How to cite this URL:
Ghosh R, Dutta D, Dasgupta S, Chatterjee U, Chatterjee S, Chaudhuri MK. Recurrent skull base rhabdoid meningioma in an adolescent patient. Neurol India [serial online] 2016 [cited 2019 May 23];64:1365-9. Available from: http://www.neurologyindia.com/text.asp?2016/64/6/1365/193817


Sir,

Meningiomas are slow-growing lesions arising from the meningeal coverings of the brain and spinal cord.[1] Although most meningiomas are benign, histologically distinct subsets are associated with a high risk of recurrence, especially those composed histologically of rhabdoid cells. Here, we present a case of a 16-year-old boy, suffering from a third recurrence of a frontoparietal extra-axial mass, diagnosed on histopathology as a rhabdoid meningioma (World Health Organization [WHO] Grade III).

A young boy, aged 16 years, presented with headache and a swelling over the scalp for 4 months. Computed tomography (CT) scan showed a convexity meningioma over the left frontoparietal region. Complete excision of the tumor along with dura and involved bone was done. The histology report was suggestive of an atypical meningioma (WHO grade II).

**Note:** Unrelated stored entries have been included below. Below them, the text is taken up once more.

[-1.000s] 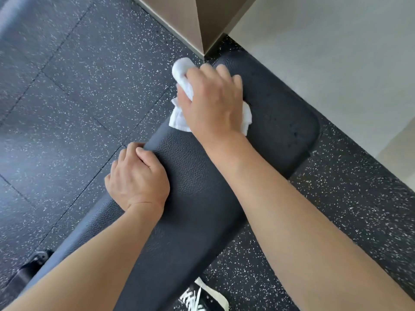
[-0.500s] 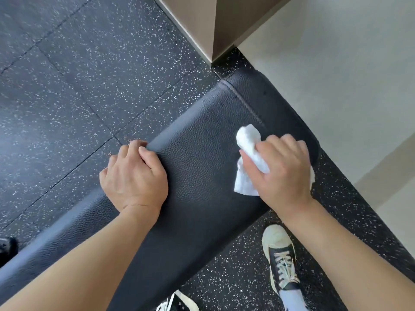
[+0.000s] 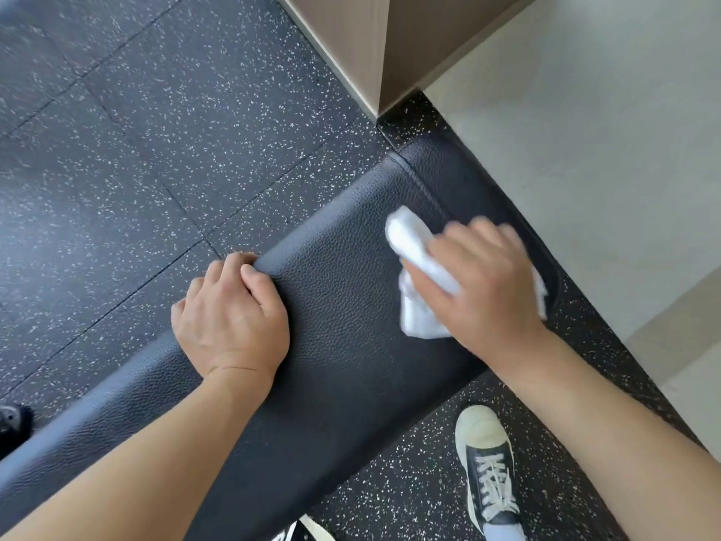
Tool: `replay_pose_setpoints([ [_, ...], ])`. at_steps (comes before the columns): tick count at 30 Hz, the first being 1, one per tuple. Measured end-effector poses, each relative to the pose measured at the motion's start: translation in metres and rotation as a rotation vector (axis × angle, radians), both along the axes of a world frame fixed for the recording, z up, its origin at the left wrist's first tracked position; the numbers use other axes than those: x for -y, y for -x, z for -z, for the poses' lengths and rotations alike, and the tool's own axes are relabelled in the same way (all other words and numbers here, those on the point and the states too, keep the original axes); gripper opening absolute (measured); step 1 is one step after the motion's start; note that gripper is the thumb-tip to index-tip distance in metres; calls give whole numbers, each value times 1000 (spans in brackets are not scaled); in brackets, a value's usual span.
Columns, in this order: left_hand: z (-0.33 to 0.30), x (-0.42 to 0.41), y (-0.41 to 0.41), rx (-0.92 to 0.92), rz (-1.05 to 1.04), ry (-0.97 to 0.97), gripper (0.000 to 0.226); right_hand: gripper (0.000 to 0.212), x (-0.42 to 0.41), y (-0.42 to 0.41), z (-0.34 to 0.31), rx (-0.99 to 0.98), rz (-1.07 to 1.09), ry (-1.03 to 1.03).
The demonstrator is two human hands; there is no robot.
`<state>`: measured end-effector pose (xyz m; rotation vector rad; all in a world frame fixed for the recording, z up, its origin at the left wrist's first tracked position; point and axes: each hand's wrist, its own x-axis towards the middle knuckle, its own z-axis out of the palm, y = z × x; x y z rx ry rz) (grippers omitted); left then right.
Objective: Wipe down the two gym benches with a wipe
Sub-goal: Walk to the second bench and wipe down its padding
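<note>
A black padded gym bench (image 3: 343, 306) runs diagonally from lower left to upper right across the head view. My right hand (image 3: 483, 290) grips a crumpled white wipe (image 3: 417, 267) and presses it on the pad near the bench's far end, close to its right edge. The hand is motion-blurred. My left hand (image 3: 230, 318) rests on the bench's left edge, fingers curled over the rim. Only one bench is in view.
Black speckled rubber floor (image 3: 156, 150) surrounds the bench. A brown wall corner (image 3: 374, 52) stands beyond the bench's end, with pale floor (image 3: 585, 150) to its right. My sneakered foot (image 3: 487, 470) stands right of the bench. Part of a second shoe (image 3: 304, 532) shows at the bottom edge.
My right hand swept the wipe from the bench's far left corner down to its right side, then shifted slightly up again. The left hand kept its grip on the edge.
</note>
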<state>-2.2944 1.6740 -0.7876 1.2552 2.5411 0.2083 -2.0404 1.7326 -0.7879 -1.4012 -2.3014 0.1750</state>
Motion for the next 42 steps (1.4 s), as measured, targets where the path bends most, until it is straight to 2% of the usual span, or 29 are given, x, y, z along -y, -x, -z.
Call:
replay_pose_setpoints([
  [2,1,0,0,-2,7,-2,48,28,30,-32,2,5,-18,-8],
  [5,2,0,1,-4,6,1,48,31,29,-33,6,-3,-30,-21],
  [12,0,0,-1,-5,-5,10,46,20,-85,84,-5,3,41,5],
  [15,-1,0,-3,-18,1,5,48,14,-105,112,-3,61,28,98],
  [18,0,-1,-2,-24,-2,3,48,16,-81,84,-4,-14,-19,66],
  [21,1,0,1,-28,2,-10,47,18,-24,12,-1,-29,-69,22],
  [25,1,-1,-1,-25,-1,-8,47,31,25,-81,1,2,-63,16],
  [29,0,0,-3,-34,-4,-11,47,31,-3,-61,2,-6,-49,-9],
  [34,-1,0,-3,-55,-11,-5,49,28,-114,12,-6,-102,-43,113],
  [36,-2,-1,-5,-51,-18,-15,49,29,-144,33,-5,-82,-61,154],
  [39,-3,-2,-7,-46,-33,-16,48,30,-141,21,-2,-110,-100,180],
  [42,-5,-3,-7,-46,-48,-26,46,29,-82,-36,-2,-152,-64,196],
])
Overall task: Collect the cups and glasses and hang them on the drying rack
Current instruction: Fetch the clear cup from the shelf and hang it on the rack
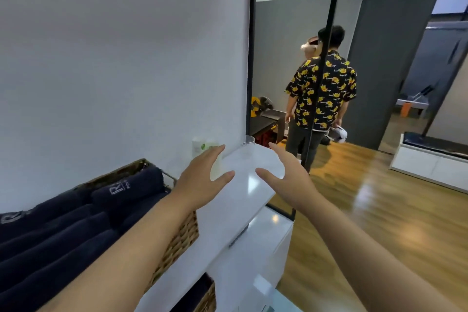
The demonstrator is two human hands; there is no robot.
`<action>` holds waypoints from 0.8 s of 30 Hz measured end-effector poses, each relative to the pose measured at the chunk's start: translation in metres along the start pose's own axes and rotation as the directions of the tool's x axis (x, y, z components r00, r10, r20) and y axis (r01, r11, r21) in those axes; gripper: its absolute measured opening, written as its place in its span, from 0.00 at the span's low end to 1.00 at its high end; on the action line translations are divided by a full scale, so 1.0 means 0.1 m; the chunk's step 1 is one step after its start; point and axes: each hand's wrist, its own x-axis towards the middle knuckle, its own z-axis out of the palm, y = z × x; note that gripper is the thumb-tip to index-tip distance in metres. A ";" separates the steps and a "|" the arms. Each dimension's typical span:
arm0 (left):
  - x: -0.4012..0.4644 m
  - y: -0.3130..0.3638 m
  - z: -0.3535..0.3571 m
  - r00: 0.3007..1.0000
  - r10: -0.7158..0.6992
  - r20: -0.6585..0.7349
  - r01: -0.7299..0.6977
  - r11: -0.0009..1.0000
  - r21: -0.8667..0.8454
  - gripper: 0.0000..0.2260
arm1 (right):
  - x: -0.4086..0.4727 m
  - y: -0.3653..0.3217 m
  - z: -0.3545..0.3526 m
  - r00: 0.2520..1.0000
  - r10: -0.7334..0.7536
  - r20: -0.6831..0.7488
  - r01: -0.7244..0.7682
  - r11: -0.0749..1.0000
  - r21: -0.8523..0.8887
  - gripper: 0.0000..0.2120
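large letter "R" on dark towel (126, 186)

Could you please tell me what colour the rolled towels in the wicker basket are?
The towels are dark navy, seen in the head view.

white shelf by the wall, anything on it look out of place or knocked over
Nothing is spilled or tipped. The one stray item is a clear glass standing upright at the far end of the white shelf, near its edge beside the black post. Both hands, left and right, are open and empty short of it.
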 end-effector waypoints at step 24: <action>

After 12 months, the boy again started having headaches and there was recurrence of the swelling, which rapidly increased in size to involve the left side of the face and neck. Re-exploration was done with complete excision of the tumor along with the adjacent dura and overlying calvarium. Cranioplasty was done with bone cement. The histology was again reported to be an atypical meningioma. He was given external beam radiation with 30 Gy/16 fractions delivered to the tumor bed.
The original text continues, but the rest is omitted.